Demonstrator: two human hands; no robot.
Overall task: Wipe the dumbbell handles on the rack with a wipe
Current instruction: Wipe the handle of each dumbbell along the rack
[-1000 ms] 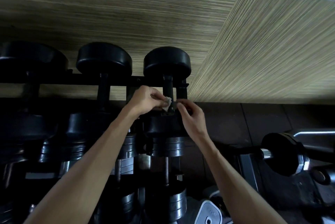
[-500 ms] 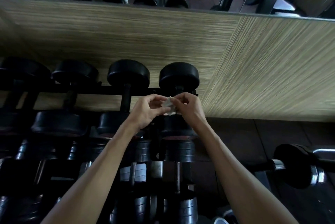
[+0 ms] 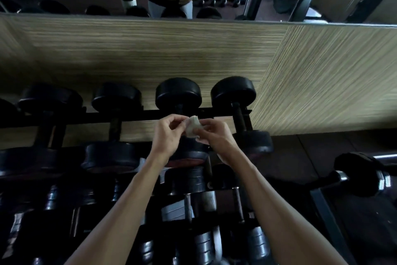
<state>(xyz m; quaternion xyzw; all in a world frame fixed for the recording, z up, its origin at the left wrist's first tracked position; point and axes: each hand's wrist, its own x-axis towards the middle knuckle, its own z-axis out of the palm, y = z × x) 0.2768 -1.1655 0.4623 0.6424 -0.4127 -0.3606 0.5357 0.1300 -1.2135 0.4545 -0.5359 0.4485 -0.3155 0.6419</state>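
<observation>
Dark, shadowed dumbbell handles (image 3: pixel 116 127) below wipe (image 3: pixel 192 126)

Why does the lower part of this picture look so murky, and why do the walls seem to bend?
Head view: light falls on the wood-grain wall, while the rack and its dumbbells lie in deep shadow, with only a few chrome glints. The wide-angle lens bows straight edges. The wipe, pinched between the left hand and right hand, is slightly soft, and the edges smear.

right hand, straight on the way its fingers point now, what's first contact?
The wipe it already pinches, then probably the left hand gripping the wipe's other side. The dumbbell handles seem to lie lower, though depth is unclear.
</observation>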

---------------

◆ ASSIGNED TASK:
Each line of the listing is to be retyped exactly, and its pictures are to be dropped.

◆ ANSWER:
Demonstrator: two human hands; no robot.
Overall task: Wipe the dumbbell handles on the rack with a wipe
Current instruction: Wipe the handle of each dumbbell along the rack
[-1000 ms] 
[-500 ms] 
[+0 ms] 
<state>(xyz m; quaternion xyzw; all in a world frame fixed for the recording, z up, its origin at the left wrist's first tracked position; point and axes: each hand's wrist, its own x-axis towards the middle knuckle, its own z-axis out of the palm, y = z × x) 0.2768 -1.1655 0.4623 0.6424 -0.4127 -0.3606 0.5357 0.1300 -1.2135 0.4545 -0.5359 0.4485 -0.3155 0.6419</state>
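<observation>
Dark, shadowed dumbbell handles (image 3: pixel 116 127) below wipe (image 3: pixel 192 126)

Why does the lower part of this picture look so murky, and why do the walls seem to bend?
Head view: light falls on the wood-grain wall, while the rack and its dumbbells lie in deep shadow, with only a few chrome glints. The wide-angle lens bows straight edges. The wipe, pinched between the left hand and right hand, is slightly soft, and the edges smear.

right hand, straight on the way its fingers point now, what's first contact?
The wipe it already pinches, then probably the left hand gripping the wipe's other side. The dumbbell handles seem to lie lower, though depth is unclear.
</observation>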

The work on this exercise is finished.